======== Information

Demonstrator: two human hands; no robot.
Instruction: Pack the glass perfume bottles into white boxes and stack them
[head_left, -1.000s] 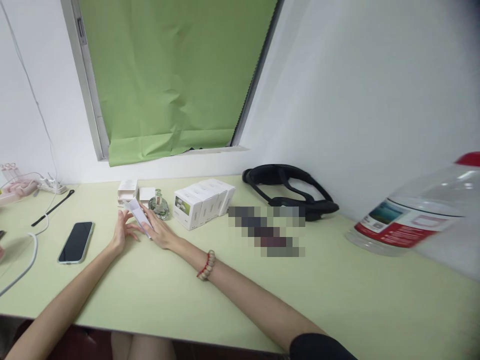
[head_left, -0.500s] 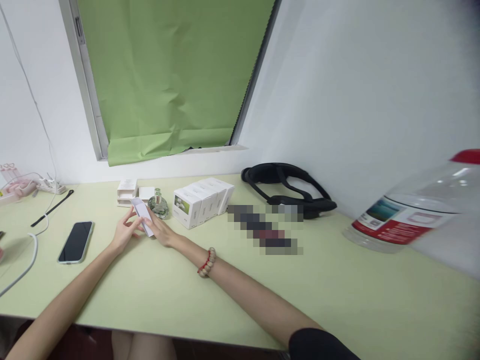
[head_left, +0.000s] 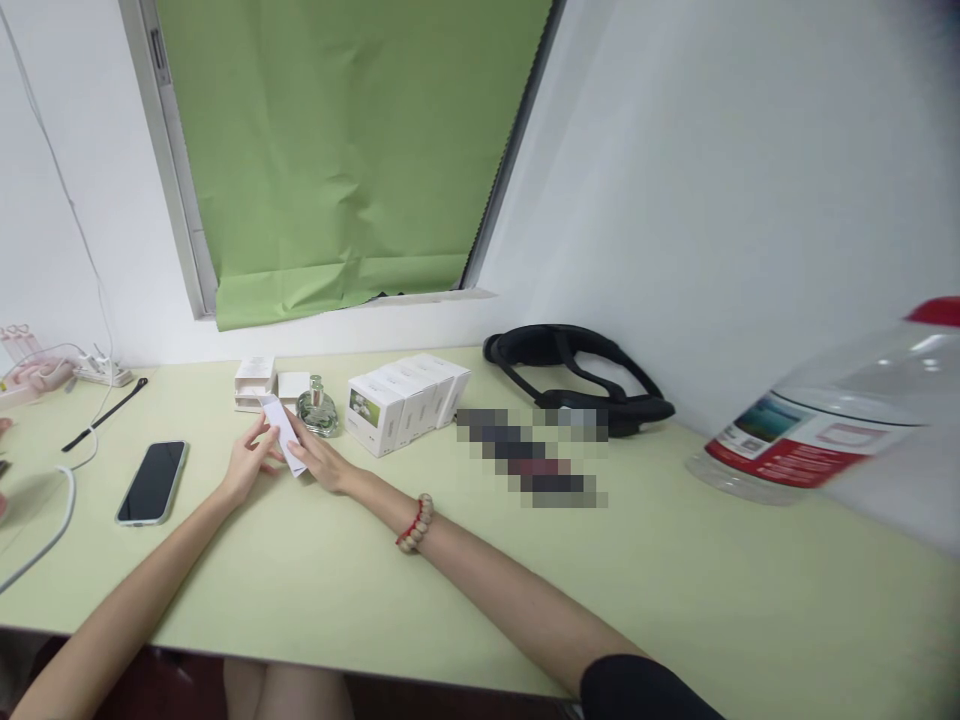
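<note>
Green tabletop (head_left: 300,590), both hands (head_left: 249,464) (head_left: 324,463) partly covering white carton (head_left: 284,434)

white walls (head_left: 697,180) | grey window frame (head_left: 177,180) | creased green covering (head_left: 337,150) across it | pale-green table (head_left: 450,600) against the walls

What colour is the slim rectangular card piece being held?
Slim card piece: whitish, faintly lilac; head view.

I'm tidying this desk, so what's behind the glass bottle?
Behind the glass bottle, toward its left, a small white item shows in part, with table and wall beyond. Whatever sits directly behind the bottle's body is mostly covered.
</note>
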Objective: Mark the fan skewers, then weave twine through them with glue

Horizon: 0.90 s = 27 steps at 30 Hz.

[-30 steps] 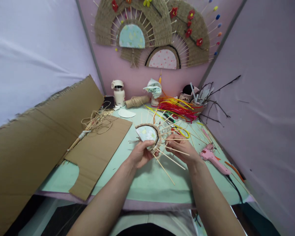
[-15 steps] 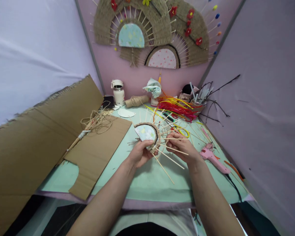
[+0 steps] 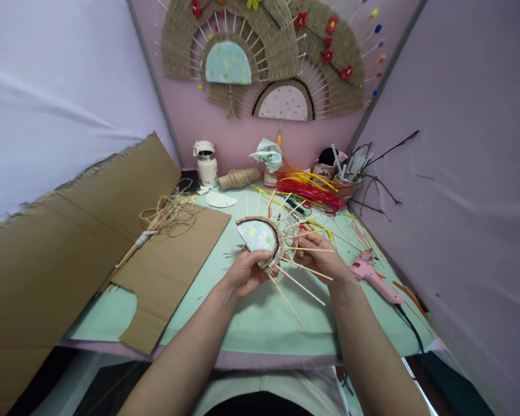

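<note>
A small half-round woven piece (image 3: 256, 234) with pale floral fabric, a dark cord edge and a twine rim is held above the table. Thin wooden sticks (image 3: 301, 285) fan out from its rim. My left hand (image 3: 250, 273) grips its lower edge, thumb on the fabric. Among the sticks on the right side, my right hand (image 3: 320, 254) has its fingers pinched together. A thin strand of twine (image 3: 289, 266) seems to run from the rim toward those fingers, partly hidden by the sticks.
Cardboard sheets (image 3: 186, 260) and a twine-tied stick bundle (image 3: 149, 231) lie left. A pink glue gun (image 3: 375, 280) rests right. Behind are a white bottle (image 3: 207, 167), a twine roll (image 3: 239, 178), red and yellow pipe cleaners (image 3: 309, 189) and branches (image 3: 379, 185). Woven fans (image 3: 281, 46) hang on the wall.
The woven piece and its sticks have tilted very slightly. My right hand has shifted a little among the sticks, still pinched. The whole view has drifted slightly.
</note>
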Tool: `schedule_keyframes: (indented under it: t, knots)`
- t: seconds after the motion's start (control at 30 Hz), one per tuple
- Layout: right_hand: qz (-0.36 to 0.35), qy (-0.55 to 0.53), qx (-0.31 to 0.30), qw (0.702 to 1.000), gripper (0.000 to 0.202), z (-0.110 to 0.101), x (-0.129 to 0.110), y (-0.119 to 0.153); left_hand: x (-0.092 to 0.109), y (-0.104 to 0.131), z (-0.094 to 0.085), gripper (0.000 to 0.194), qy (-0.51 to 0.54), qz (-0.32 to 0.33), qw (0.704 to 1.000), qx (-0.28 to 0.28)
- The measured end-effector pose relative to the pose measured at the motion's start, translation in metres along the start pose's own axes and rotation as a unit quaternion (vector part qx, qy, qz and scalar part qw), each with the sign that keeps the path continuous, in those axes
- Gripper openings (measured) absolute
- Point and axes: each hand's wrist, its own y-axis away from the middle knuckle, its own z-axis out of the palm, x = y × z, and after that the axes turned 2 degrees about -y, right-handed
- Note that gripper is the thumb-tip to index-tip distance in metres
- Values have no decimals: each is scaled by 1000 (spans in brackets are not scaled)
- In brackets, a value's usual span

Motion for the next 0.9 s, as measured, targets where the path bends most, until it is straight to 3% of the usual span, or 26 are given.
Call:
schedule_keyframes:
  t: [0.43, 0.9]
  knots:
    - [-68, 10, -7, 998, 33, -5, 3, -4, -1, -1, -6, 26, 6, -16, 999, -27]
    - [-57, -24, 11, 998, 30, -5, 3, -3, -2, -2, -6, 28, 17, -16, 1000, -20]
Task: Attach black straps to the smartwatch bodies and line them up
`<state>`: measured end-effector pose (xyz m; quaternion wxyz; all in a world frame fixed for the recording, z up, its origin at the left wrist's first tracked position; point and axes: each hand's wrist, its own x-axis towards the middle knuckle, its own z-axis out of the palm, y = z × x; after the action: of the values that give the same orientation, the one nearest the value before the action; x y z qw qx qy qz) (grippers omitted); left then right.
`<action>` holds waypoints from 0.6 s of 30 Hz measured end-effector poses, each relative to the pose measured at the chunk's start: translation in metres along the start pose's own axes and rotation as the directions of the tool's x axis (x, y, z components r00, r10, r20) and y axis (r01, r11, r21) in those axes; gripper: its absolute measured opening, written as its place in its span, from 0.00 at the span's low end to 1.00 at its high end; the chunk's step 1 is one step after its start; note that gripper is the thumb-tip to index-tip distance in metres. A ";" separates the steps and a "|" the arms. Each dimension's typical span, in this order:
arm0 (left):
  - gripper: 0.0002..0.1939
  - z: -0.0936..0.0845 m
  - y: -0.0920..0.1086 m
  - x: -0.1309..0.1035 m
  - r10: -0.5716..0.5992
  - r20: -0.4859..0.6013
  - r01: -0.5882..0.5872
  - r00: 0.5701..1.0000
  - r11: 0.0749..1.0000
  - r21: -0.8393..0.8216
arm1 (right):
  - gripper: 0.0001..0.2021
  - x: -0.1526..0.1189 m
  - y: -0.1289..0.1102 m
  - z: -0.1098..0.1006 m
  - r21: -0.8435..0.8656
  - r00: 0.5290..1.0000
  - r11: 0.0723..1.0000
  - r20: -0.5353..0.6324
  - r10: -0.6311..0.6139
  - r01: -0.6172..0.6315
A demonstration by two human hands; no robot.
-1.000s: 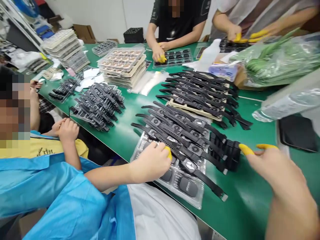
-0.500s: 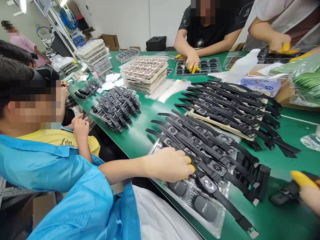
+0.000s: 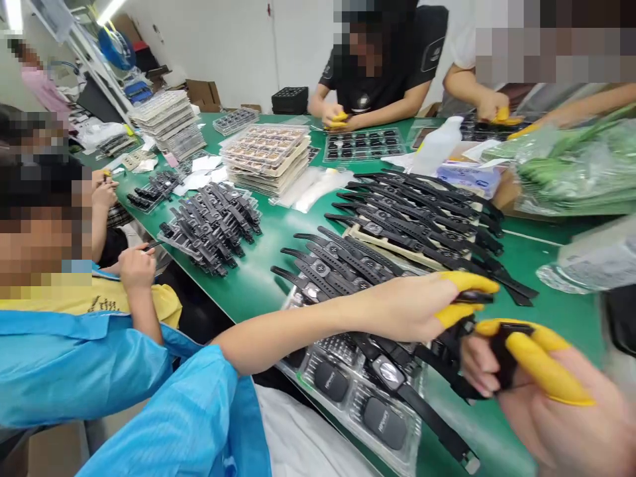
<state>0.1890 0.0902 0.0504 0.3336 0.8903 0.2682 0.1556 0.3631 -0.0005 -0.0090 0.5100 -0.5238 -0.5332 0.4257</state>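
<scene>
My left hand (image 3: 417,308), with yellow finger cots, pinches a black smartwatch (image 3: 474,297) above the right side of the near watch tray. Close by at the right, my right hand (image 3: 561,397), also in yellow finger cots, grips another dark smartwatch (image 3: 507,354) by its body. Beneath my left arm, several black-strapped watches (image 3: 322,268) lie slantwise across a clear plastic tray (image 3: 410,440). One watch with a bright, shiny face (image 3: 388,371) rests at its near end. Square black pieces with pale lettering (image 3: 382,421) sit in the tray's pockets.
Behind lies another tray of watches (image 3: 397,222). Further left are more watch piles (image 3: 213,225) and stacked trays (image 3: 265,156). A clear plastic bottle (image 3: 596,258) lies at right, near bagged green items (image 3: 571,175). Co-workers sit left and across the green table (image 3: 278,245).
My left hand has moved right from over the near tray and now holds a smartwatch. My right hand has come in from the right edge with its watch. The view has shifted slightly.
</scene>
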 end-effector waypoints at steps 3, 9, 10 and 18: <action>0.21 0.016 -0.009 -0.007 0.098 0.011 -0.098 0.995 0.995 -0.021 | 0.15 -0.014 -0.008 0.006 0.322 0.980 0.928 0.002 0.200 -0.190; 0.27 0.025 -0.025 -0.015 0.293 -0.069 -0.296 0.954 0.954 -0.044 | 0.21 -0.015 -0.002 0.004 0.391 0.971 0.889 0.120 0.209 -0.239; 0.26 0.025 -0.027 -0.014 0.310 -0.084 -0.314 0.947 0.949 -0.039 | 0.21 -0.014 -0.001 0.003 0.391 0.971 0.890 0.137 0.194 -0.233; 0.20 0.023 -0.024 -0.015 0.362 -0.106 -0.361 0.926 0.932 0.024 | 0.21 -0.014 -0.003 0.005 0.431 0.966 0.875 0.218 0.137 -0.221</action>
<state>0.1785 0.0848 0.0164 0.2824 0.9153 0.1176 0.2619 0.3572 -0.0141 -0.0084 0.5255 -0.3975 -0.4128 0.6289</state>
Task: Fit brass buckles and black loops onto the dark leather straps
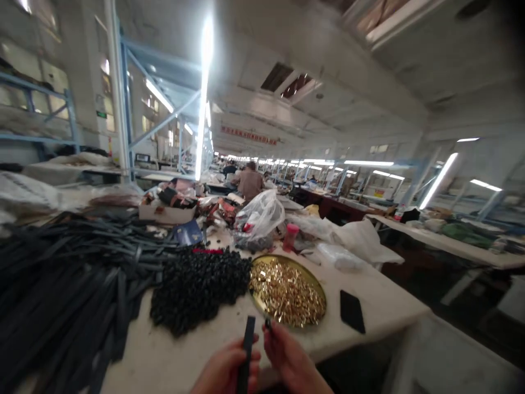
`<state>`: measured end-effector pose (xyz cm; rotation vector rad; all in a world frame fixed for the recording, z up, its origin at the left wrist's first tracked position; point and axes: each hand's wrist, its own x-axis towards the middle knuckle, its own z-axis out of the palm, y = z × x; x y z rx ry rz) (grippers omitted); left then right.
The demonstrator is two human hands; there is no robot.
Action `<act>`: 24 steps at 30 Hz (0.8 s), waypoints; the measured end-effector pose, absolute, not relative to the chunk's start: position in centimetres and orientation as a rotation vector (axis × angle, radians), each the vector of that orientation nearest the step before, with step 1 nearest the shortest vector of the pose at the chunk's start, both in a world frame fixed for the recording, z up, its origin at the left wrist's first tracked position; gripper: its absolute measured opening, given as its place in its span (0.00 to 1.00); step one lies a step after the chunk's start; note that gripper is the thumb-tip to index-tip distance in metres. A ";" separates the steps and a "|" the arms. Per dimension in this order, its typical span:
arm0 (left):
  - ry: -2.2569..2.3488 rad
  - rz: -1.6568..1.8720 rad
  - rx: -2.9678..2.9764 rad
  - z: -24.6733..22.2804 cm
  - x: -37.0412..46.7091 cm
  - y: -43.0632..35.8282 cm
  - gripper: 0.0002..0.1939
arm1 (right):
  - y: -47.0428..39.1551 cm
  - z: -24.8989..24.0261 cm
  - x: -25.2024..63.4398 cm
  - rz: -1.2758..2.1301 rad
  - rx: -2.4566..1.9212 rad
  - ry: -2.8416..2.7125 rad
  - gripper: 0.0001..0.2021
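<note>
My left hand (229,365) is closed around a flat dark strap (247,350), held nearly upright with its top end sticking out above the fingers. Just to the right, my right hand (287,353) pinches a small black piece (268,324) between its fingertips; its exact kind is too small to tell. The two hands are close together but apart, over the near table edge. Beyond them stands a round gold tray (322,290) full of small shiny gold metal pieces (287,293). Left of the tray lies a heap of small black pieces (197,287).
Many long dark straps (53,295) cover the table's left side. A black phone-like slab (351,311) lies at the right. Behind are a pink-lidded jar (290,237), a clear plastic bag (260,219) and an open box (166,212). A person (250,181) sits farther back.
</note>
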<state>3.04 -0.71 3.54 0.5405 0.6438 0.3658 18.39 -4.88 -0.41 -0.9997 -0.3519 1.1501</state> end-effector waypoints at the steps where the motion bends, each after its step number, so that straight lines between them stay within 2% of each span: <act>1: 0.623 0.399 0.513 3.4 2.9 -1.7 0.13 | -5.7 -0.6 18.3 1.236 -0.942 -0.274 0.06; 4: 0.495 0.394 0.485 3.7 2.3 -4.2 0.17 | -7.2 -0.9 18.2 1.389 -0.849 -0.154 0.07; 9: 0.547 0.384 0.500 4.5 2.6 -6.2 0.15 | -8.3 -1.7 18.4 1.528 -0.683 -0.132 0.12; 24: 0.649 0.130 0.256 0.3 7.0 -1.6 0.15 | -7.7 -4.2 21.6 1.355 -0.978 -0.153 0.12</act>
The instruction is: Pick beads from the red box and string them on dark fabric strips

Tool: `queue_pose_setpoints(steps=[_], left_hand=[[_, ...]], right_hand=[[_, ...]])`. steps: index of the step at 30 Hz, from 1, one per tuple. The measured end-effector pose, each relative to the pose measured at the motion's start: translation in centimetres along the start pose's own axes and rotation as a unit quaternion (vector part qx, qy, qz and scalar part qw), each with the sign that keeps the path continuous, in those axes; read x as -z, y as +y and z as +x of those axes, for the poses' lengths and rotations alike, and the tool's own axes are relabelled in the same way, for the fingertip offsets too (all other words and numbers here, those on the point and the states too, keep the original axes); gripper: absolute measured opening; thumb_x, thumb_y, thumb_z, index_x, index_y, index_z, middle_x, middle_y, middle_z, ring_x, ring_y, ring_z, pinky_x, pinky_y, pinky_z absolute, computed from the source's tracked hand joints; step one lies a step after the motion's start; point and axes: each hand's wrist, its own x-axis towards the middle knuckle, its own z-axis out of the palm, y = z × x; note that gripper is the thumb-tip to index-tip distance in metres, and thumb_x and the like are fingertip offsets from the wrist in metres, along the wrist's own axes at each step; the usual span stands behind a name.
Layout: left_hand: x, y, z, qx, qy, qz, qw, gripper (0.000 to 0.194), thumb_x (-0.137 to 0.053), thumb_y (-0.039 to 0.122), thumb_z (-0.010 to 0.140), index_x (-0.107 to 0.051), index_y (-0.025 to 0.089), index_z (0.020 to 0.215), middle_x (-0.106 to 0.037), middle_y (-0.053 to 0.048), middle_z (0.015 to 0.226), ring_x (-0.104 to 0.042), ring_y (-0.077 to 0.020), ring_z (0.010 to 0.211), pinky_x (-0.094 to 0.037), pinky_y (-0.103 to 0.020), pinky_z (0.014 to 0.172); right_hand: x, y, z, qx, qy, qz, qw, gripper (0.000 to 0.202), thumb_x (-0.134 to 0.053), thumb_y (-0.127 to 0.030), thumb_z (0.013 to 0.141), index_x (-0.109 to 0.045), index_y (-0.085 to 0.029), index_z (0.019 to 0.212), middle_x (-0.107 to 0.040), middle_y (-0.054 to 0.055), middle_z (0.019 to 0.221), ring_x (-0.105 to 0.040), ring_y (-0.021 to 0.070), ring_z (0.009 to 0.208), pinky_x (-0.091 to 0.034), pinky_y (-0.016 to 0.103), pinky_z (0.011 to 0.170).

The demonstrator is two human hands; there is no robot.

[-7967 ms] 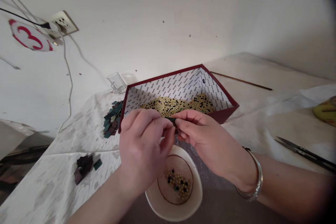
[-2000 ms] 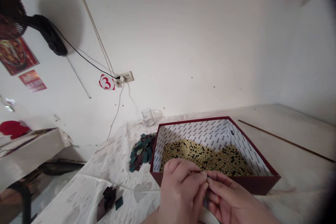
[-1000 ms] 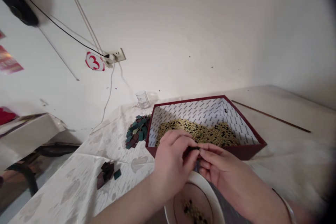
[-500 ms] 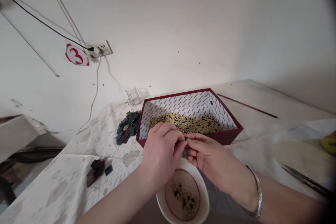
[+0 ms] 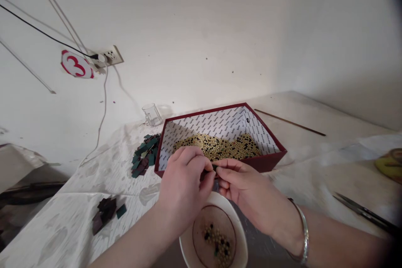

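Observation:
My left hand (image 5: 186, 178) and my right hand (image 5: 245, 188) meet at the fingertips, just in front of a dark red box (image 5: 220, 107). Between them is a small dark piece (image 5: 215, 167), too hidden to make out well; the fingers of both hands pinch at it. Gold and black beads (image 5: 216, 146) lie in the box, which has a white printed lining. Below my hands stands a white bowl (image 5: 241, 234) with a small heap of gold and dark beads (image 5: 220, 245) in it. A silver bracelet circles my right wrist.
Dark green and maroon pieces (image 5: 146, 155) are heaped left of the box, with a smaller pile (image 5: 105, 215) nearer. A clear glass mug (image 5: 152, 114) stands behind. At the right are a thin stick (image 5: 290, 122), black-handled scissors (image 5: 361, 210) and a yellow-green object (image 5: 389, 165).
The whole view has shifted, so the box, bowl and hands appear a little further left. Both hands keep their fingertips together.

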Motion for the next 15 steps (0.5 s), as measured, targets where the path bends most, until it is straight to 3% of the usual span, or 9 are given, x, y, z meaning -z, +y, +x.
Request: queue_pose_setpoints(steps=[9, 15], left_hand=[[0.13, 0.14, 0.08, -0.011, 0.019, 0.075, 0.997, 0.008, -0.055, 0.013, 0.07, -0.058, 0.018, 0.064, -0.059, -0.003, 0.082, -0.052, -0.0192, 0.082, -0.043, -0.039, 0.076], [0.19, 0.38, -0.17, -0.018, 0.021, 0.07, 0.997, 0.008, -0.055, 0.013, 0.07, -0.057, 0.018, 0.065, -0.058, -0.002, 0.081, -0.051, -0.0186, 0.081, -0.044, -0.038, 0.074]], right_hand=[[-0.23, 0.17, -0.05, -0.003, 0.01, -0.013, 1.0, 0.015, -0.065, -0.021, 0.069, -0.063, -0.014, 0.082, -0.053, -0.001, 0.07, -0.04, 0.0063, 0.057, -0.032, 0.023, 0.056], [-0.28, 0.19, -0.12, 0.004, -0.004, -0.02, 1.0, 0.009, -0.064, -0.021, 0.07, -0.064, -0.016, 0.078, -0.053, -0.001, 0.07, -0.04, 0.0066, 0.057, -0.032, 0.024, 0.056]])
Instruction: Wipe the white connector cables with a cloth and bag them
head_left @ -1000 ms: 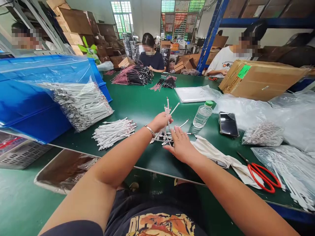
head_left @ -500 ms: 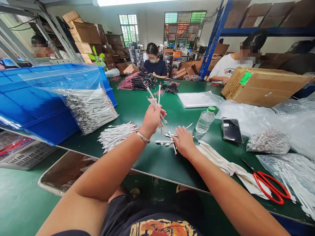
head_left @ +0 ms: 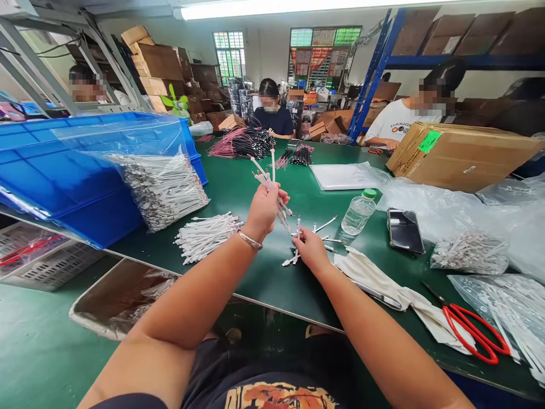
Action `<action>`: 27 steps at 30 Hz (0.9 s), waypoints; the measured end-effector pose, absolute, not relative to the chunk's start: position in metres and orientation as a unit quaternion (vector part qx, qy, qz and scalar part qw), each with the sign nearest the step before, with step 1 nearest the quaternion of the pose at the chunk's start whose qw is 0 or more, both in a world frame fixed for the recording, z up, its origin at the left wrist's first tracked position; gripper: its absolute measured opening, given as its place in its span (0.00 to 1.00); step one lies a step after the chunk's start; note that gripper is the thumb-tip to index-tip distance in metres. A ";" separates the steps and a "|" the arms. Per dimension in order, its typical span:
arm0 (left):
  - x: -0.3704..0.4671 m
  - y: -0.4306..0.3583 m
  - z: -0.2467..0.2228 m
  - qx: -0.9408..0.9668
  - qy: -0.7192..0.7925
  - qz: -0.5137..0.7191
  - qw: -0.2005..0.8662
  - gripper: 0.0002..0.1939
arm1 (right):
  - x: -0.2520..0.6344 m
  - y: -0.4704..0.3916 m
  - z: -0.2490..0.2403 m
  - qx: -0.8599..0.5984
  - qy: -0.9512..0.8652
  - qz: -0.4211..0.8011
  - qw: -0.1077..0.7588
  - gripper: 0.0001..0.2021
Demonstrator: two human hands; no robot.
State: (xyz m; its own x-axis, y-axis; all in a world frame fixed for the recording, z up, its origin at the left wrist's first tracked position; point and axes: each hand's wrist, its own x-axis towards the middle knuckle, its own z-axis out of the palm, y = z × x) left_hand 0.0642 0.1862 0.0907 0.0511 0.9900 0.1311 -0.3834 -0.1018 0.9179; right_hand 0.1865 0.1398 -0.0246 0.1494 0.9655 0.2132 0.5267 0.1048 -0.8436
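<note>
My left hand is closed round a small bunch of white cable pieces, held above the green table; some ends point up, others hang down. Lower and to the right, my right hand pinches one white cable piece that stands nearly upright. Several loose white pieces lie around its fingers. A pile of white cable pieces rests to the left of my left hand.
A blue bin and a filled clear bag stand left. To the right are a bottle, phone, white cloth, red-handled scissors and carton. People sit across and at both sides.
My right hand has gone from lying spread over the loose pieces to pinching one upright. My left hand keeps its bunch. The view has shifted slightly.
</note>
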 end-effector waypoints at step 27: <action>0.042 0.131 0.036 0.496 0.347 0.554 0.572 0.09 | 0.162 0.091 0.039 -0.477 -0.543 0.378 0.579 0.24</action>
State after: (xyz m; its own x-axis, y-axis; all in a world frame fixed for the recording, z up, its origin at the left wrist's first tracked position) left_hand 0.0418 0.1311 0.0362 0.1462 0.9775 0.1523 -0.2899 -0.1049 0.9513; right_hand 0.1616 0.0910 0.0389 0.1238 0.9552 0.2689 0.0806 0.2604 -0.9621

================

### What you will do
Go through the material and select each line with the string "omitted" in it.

### Exercise solution
`<state>`: measured end-effector pose (xyz m; quaternion wxyz; all in a world frame fixed for the recording, z up, its origin at the left wrist's first tracked position; point and axes: each hand's wrist, its own x-axis towards the middle knuckle, its own z-axis out of the palm, y = z × x; after the action: of the values that give the same orientation, the one nearest the value before the action; x y z qw qx qy qz) (grippers omitted); left then right.
`<state>`: measured end-effector pose (xyz cm; rotation vector rad; all in a world frame fixed for the recording, z up, its origin at the left wrist's first tracked position; point and axes: each hand's wrist, its own x-axis towards the middle knuckle, its own z-axis out of the palm, y = z × x; x y z rx ry rz) (grippers omitted); left then right.

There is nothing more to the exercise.